By David Gruen, Deputy Secretary, Economic and Australia’s G20 Sherpa, and Sam Bide, Economic and G20 Policy Adviser at the Department of the Prime Minister and Cabinet
When the Prime Minister goes to the G20 Leaders’ Summit in Hangzhou late next week, it will be against the backdrop of an underperforming global economy. A key indicator of this is the marked slowdown in global trade. In the two decades before the global financial crisis (GFC), international trade grew at roughly twice the rate of economic growth. Since then it has barely kept pace (see Figure 1).
Figure 1: Average Global GDP and Trade Growth Source: IMF World Economic Outlook (September 2011 and April 2016)
This matters not only because trade is a driver of global growth, but also because it is a key contributor to economic development. Many emerging economies owe their high growth rates to their participation in an open global trading environment. Trade is a harbinger of globalisation. Where trade goes, investment, ideas, new technologies and poverty alleviation tend to follow. But few countries have as much riding on maintaining an open global trading environment as Australia.
Weakness in global economic growth since the GFC is part of the reason why trade growth has been so sluggish. During the GFC, trade volumes plummeted and have since failed to return to their pre-GFC growth rates. Yet a lack of demand cannot explain all of the trade slow down. Since the GFC the global economy has returned to modest growth, but trade growth has remained unusually subdued (see Figure 2).
Figure 2: World Merchandise Trade Volume*
*2005=100, seasonally adjusted. (Source: World Trade Organisation and UNCTAD)
This may partly reflect the fact that investment goods are traded more across national borders than consumption goods (see Figure 3), and investment in advanced economies has been particularly weak. Yet investment as a share of global output was steady during the rapid growth of the 1990s – if investment can’t explain the earlier rapid trade growth, it’s hard to see how it can now explain the slowdown. Some of the slowdown may reflect difficulties in measuring services relative to goods trade, as services become an increasing proportion of global trade.

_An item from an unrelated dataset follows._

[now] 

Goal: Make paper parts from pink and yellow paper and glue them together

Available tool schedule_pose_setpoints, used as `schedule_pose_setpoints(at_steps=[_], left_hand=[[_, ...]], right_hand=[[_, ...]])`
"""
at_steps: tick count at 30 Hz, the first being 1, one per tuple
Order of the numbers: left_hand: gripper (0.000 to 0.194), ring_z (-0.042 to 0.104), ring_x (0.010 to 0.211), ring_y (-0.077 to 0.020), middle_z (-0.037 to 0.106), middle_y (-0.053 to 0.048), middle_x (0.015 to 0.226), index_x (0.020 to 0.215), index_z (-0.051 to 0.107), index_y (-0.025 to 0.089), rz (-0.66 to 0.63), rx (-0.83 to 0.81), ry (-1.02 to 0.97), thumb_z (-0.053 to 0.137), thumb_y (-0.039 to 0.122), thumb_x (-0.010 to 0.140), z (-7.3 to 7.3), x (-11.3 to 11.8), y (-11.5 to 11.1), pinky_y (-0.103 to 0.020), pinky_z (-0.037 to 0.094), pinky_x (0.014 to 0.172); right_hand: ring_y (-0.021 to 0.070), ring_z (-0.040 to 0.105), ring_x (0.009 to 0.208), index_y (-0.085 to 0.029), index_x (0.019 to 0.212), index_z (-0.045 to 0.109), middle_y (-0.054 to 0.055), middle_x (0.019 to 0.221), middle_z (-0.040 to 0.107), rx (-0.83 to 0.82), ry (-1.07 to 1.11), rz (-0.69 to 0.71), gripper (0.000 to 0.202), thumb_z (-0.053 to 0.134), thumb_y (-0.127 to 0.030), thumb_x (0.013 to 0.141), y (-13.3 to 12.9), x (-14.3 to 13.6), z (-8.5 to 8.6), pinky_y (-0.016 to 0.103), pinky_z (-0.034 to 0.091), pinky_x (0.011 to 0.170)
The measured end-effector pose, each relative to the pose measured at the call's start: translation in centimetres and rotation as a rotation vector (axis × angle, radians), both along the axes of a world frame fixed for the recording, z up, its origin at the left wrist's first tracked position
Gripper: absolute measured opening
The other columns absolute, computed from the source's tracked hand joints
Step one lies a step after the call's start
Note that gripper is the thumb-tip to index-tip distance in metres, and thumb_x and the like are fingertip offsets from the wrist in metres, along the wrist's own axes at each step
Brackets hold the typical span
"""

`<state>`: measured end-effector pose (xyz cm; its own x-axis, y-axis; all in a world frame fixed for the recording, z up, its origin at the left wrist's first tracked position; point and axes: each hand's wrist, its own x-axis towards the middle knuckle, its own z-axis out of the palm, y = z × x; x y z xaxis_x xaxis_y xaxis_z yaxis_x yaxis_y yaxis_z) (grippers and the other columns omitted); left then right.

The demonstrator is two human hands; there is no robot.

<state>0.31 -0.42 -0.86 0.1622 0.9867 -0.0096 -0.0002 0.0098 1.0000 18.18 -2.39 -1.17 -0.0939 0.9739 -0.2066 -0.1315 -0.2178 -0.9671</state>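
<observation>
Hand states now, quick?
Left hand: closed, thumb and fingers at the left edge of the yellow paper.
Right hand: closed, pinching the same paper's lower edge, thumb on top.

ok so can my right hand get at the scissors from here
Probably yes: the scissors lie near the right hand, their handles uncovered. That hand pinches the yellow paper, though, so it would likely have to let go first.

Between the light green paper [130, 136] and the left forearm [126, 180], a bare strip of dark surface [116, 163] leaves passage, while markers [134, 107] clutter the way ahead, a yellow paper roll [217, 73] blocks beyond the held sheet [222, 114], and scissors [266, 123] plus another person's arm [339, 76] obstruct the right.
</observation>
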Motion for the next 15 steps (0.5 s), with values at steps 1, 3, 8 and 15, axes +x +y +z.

Figure 3: Investment and Consumption Shares of Global GDP and Goods Imports, 2014
Sources: UN COMTRADE, World Bank
If we want a more convincing explanation for the global trade slowdown, we need to also consider ‘supply-side’ explanations. Some important economies – particularly emerging economies – appear to be turning inward to domestically generated sources of growth. China’s growth is shifting towards domestic consumption, and is thereby less dependent on exports. As its economy moves up the value-added chain, China is likely to produce a lot more of the things their consumers want to buy.
Further, the effects of previous rounds of substantial global trade liberalisation have probably worked their way through the global economy by now. The Uruguay Round of multilateral trade negotiations and the subsequent creation of the World Trade Organization (WTO) date from 1995, China acceded to the WTO in 2001, and the expansion of the European Union from 15 to 25 countries happened over a decade ago. And since then, the GFC has spurred protectionist pressures that have been difficult to resist.
The G20 is the premier international forum for cooperation on global economic governance and trade is a key driver of global economic growth. Trade is – and should be – central to the G20 agenda. The G20 represents around 85% of the world economy and more than three-quarters of global trade. G20 members are making trade commitments as part of their growth strategies, including measures to reduce barriers in trade-enabling services (such as transport, logistics and port services) and measures to finalise or ratify free trade agreements, and reduce non-tariff barriers. Given the longevity of the global trade slowdown, the G20 needs to vigorously prosecute the case for an open global trade regime.
There are signs around the globe of rising protectionist sentiments. Partly, this reflects the perception that the gains from trade have not been broadly distributed, particularly in some advanced economies. China has elevated trade as a key issue for leaders to discuss at Hangzhou. G20 Trade Ministers have also called for improved communication of the benefits of trade and are seeking analytical support from relevant international organisations. A key part of this is improving the evidence for how trade lifts GDP, and also how key groups, industries and regions are impacted. Such evidence helped Australia open up our trading system in the 1980s and 1990s, and to develop policies to help those most affected.
Improved economic modelling and analysis can help prioritise those trade reforms that make the greatest contribution to raising output and make sure trade reforms are inclusive. Understanding how much we benefit as nations, and also how those within our nations are affected, will help ensure we all benefit from a more open trading environment.